DCTransistor logo: A version of the DC flag designed to look like it is printed on PCB. 
				Each of the two bars has three 'LEDs' on it, one for each metro line, with copper traces connecting the LEDs.

Dev Board Information

Details about the dev board and how to use it

Picture of a DCtransistor board shot in the dark to show the different LED colors. As a result, the details of the board are not visible, except for the rivers.
Board in the dark to show LED colors

Power Your Board

Picture of a DCTransistor board in the middle of a loop through a program that displays a rainbow on the board. On the left side of the picture, a Micro-USB cable is plugged into the chip on the back of the board.
Board powered by a Micro-USB cable
Picture of a DCTransistor board displaying live train positions. The battery holder on the bottom-left of the board holds 3 AA batteries.
Board powered by 3 AA batteries

Boards can either be powered through a Micro-USB cable OR 3 AA batteries. While you must use a USB cable connected to a computer to load the software, you can then use a cable from a phone charger or other direct power supply as long as it supplies power at (or near) 5 Volts (more than 5V may permanently damage the chip or LEDs on the board).
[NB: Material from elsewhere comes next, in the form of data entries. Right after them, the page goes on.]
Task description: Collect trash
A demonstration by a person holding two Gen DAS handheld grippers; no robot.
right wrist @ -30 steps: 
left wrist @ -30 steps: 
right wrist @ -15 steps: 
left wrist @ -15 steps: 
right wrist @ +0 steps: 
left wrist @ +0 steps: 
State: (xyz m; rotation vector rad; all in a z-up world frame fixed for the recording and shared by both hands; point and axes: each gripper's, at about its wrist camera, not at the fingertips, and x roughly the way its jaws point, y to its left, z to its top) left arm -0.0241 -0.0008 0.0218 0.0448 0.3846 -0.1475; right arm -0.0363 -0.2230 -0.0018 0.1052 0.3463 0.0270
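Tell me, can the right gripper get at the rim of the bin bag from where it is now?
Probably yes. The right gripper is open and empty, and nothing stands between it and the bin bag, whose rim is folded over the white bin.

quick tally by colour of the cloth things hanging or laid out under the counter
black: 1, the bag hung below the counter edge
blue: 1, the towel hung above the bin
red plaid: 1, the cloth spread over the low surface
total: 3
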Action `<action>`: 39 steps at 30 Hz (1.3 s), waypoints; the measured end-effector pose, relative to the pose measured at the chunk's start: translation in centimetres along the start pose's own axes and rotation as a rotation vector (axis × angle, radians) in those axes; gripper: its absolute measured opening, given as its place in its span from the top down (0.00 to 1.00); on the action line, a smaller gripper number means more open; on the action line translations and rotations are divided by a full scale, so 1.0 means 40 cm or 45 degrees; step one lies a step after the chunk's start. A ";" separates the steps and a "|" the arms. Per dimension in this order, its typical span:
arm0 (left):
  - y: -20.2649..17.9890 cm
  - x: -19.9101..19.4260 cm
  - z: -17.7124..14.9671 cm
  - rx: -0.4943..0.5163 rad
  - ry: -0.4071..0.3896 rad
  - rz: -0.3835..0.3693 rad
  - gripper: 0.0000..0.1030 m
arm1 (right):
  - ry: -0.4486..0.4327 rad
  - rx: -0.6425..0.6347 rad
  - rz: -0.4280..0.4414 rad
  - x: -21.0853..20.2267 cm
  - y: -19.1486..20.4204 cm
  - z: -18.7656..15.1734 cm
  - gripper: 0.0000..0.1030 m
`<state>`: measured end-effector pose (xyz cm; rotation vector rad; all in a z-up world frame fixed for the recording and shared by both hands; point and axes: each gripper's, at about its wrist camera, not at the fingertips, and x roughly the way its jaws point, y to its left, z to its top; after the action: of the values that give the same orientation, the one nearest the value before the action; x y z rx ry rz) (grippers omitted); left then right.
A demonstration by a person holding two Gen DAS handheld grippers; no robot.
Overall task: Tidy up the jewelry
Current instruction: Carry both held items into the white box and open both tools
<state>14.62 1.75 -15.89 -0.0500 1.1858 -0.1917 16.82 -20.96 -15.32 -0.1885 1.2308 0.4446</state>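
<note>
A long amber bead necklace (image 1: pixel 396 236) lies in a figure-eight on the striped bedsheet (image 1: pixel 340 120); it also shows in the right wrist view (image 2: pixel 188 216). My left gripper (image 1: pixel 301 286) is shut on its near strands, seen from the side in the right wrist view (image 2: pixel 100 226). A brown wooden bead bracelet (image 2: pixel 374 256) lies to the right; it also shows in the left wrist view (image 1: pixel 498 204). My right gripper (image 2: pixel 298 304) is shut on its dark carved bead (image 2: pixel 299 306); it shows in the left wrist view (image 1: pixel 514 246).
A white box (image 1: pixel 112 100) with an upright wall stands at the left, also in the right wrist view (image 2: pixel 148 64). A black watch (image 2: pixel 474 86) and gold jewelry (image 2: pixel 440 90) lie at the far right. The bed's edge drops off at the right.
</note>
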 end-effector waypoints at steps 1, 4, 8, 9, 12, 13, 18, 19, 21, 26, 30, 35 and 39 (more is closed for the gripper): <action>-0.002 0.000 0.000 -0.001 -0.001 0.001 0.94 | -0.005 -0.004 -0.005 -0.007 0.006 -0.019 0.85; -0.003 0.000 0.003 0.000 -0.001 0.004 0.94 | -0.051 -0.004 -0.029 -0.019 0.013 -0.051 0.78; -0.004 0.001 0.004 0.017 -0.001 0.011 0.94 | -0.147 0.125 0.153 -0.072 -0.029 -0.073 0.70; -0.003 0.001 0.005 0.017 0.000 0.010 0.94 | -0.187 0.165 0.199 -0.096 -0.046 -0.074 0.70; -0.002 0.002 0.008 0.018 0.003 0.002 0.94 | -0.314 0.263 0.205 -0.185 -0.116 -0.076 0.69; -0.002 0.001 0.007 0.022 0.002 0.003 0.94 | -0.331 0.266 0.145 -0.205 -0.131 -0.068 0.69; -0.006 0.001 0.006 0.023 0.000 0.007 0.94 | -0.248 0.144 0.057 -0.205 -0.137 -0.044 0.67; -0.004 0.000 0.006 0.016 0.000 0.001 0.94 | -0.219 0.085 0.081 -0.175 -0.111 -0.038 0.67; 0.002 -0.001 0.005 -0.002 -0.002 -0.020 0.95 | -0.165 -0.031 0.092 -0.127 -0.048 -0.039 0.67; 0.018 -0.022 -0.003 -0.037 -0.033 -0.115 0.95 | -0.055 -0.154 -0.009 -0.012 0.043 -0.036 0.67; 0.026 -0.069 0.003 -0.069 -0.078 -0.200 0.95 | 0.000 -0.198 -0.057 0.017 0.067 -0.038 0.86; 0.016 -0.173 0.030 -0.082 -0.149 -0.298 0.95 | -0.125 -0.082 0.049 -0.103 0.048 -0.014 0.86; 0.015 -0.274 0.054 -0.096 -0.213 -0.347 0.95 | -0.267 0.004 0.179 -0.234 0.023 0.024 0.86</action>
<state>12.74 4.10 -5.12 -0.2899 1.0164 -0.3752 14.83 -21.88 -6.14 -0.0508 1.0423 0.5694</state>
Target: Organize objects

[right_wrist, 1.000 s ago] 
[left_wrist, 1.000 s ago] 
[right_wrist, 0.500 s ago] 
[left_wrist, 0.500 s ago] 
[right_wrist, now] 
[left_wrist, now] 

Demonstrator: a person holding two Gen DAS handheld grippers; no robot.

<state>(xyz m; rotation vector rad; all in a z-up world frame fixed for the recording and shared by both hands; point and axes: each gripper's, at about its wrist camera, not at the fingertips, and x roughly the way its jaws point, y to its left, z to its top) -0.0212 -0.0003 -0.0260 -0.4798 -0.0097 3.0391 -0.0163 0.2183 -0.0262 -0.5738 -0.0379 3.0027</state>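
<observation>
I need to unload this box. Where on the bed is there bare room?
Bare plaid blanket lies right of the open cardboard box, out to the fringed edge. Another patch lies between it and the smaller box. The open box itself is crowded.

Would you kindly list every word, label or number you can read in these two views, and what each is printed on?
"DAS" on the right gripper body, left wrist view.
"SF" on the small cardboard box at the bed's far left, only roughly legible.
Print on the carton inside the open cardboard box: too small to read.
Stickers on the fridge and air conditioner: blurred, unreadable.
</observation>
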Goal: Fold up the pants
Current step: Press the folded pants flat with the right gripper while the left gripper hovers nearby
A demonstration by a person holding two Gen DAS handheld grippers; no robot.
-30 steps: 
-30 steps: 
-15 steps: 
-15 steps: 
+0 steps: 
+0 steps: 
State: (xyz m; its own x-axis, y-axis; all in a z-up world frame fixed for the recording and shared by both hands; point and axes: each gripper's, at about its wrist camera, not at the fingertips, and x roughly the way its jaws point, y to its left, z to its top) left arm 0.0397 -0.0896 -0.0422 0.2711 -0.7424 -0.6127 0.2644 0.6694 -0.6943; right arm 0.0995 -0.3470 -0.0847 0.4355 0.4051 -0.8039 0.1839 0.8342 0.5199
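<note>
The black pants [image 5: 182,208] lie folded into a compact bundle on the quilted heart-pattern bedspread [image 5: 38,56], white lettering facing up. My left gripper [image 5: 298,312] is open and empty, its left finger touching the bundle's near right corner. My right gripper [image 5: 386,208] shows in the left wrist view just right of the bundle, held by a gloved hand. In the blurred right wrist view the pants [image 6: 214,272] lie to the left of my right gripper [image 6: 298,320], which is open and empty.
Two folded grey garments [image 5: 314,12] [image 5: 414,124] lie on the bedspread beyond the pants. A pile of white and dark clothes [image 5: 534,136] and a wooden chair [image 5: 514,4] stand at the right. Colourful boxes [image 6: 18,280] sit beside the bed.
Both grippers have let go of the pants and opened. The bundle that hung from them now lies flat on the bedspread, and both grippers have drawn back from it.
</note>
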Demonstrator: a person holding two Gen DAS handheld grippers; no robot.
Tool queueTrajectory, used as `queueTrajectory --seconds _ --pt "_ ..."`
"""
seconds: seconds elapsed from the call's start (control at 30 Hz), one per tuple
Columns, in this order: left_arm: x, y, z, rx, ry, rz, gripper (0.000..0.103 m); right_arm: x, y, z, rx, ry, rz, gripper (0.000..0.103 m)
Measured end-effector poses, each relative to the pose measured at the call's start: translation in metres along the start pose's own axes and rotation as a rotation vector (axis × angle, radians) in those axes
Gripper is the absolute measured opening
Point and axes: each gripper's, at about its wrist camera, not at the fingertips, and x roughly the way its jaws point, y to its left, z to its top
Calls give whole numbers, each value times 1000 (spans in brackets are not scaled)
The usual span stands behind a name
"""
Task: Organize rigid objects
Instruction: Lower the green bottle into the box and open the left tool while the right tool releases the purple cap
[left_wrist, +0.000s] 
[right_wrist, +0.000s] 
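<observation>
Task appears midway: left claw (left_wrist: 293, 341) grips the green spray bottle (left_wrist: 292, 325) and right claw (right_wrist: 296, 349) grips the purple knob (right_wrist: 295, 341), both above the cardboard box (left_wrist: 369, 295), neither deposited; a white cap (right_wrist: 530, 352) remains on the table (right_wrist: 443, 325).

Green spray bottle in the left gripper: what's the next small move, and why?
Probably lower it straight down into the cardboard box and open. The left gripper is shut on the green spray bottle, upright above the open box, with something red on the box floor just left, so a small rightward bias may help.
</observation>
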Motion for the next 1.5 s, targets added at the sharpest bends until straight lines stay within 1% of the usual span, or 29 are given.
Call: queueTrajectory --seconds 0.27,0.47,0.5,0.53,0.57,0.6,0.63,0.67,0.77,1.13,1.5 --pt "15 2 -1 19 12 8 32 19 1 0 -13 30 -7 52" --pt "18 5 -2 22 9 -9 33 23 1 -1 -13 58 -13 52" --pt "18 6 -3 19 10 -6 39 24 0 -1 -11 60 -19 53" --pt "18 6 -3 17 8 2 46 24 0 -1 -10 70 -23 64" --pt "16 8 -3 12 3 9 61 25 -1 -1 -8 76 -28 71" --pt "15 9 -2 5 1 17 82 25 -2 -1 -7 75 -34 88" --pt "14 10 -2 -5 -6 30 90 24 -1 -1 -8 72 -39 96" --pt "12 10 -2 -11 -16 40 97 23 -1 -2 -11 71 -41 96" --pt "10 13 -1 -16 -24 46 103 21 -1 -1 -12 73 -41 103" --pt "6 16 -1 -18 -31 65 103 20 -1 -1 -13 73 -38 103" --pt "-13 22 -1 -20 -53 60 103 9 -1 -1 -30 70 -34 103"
You can also power the board using 3 AA batteries, which are controlled with an “On/Off” switch. If using batteries, make sure the power switch is set to “Off” while inserting the batteries. For additional protection, begin inserting batteries from the bottom up, as the bottom battery grounds the board while the top battery connects to power. Providing power via the top battery without a connection to ground may also cause permanent damage to the board.

Finally, DO NOT CONNECT THE BOARD TO USB AND BATTERY POWER AT THE SAME TIME. This will provide far more power than the chip or LEDs are able to handle, and again may cause permanent damage. While it is possible to leave batteries in the board with the switch turned off while connected to a USB power supply, I recommend taking at least the top battery out to ensure extra voltage isn’t supplied to the board.


There were multiple adjustments from the prototype board to the current production board. Specifically, I:

  • Fixed station names that get cutoff by the river or beltway designs
  • Made small, miscellaneous adjustments to LED and station name positions
  • Added silk screen (white text) to the board title to make it stand out more
  • Increased the size of the top mounting holes so the board can more easily be screwed onto a surface or mounted on a hook
  • Replaced the development chip soldered onto the back of the board with individual components integrated onto the front.
  • Replaced the Micro-USB / USB-B connector with a USB-C connector
  • Powered the board with an optional battery connector instead of the built-in battery holder.
  • Connected the On/Off switch to USB and battery power supplies (currently only works with battery power)
  • Added smaller capacitors throughout the board instead of the one large one currently on the left-middle
  • Made other small technical fixes to the board design

Customize Your Board

To customize, or even update (for old software versions), your board:

  1. Download Arduino IDE
  2. Download the dctransistor code
  3. Download required support software and libraries
    1. Add ESP8266 Board to Arduino
    2. Add ArduinoJson and Adafruit_NeoPixel libraries to Arduino
  4. (Optional) Register for a WMATA API Key (if you want to monitor how your board uses WMATA data)
  5. Modify the config.h file with your changes and (optional) WMATA API key and
  6. Plug in the board to your computer and upload the dctransistor sketch
    1. Make sure you have selected the ESP8266 board, a 9600 baud rate, and the correct COM port for the board in Arduino’s Tools menu.

Once the tools have been installed, you can begin making tweaks to the

The main code (.ino) file sets a number of configuration values, most of which will break the board’s functionality if they are changed. However, the configuration values for each line (starting around line 60) have their LED color defined with a <line_code>_HEX_COLOR 32-bit WRGB hex value, which you can change to whatever colors you want. In addition, all_lines array, defined right before the setup() function defines the order for what color a station LED will turn if two trains from different lines are “at” the same station (going opposite directions, one right behind another, etc.). You can change the order if you’re partial to one line over another.